Description of the task
Data follows below. Repeat exactly the lines between the line holding "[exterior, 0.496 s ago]" and the line holding "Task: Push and", inclusive, and nothing more; drop pictures.

========

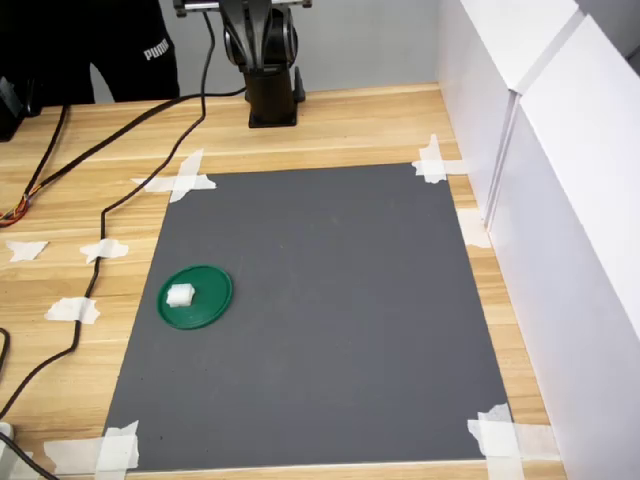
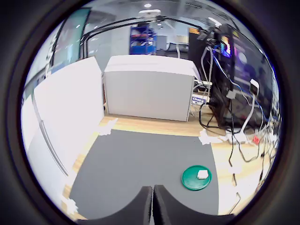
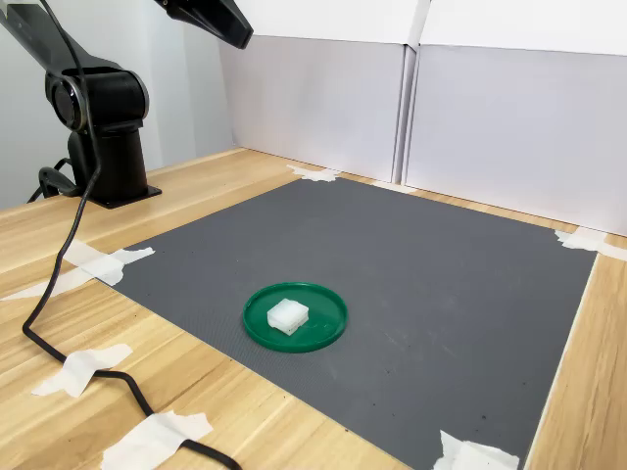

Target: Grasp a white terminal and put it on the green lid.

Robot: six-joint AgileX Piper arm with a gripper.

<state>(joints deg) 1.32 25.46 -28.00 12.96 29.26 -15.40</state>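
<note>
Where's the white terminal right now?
The white terminal sits on the green lid, left of the lid's centre in the first exterior view, near the grey mat's left edge.

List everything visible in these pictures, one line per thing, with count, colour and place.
white terminal: one, white, lying on the green lid, toward its side nearer the first exterior view's left.
green lid: one, dark green, on the grey mat near the mat's edge at the first exterior view's left.
grey mat: one, dark grey, flat on the wooden table, taped at its corners.
tape strips: several, white, at the mat corners and on the bare wood.
wooden table: one, light wood, under everything.
white panels: several, white, standing along the table's edges.
black cable: at least one, black, trailing over the wood beside the mat.
arm base: one, black, at the table's far edge in the first exterior view.
gripper: one, black, raised above the mat, fingers together, holding nothing.
</note>
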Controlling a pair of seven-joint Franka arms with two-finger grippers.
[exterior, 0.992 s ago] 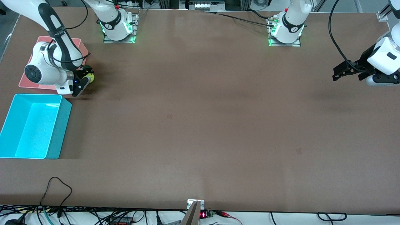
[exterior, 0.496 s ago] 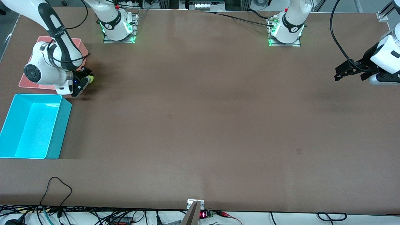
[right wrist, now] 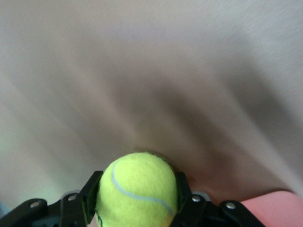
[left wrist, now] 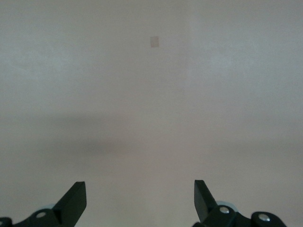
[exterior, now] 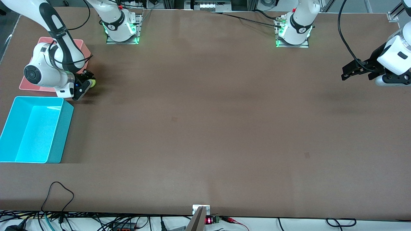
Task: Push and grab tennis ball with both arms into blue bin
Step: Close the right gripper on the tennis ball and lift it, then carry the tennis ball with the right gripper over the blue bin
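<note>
- I see the right arm's black two-finger gripper in the upper left of the front view, clamped on the small fuzzy yellow-green tennis ball.
- Right wrist view confirms: ball sits squeezed between the two black fingers, its pale seam line facing the camera; brown table surface fills the rest of that frame.
- Ball and gripper lie just beside the flat pink rectangular bin, at its corner toward the table's middle. I cannot tell whether the ball touches the table.
- The bright cyan-blue rectangular open-top plastic bin stands at the left edge of the front view, lower in frame than the pink one. Nothing lies in it that I can see.
- The left arm's black gripper hangs at the right edge of the front view over bare brown table, waiting.
- Left wrist view: its fingertips stand wide apart, nothing between them.
</note>
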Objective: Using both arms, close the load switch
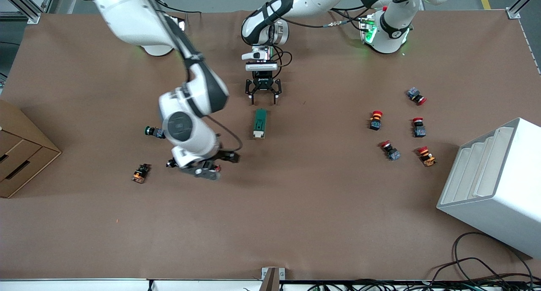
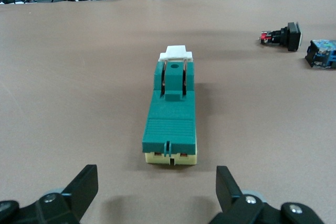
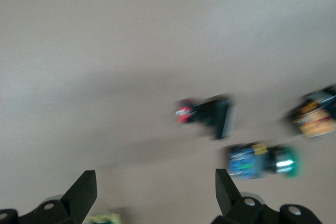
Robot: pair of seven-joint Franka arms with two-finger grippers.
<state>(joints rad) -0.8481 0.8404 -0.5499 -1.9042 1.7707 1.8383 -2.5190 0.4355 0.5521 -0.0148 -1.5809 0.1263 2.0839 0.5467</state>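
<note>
The load switch [image 1: 259, 123] is a long dark green block on a cream base, lying flat mid-table. In the left wrist view [image 2: 170, 114] its white lever piece [image 2: 176, 53] is at the end away from my gripper. My left gripper [image 1: 263, 99] is open and empty, low over the table just off the switch's end that is farther from the front camera; its open jaws [image 2: 156, 192] stand wider than the switch. My right gripper [image 1: 215, 165] is open and empty [image 3: 155, 192], low over the table beside the switch, toward the right arm's end.
A green-capped button [image 1: 153, 132], a small black-red one [image 1: 171, 163] and an orange one [image 1: 140, 173] lie by the right gripper. Several red-capped buttons [image 1: 375, 120] lie toward the left arm's end, near a white stepped box [image 1: 494, 185]. A cardboard box [image 1: 21, 156] stands at the right arm's end.
</note>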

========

Solved exercise
[exterior, 0.496 s ago] 
[right wrist, now] 
[left wrist, now] 
[exterior, now] 
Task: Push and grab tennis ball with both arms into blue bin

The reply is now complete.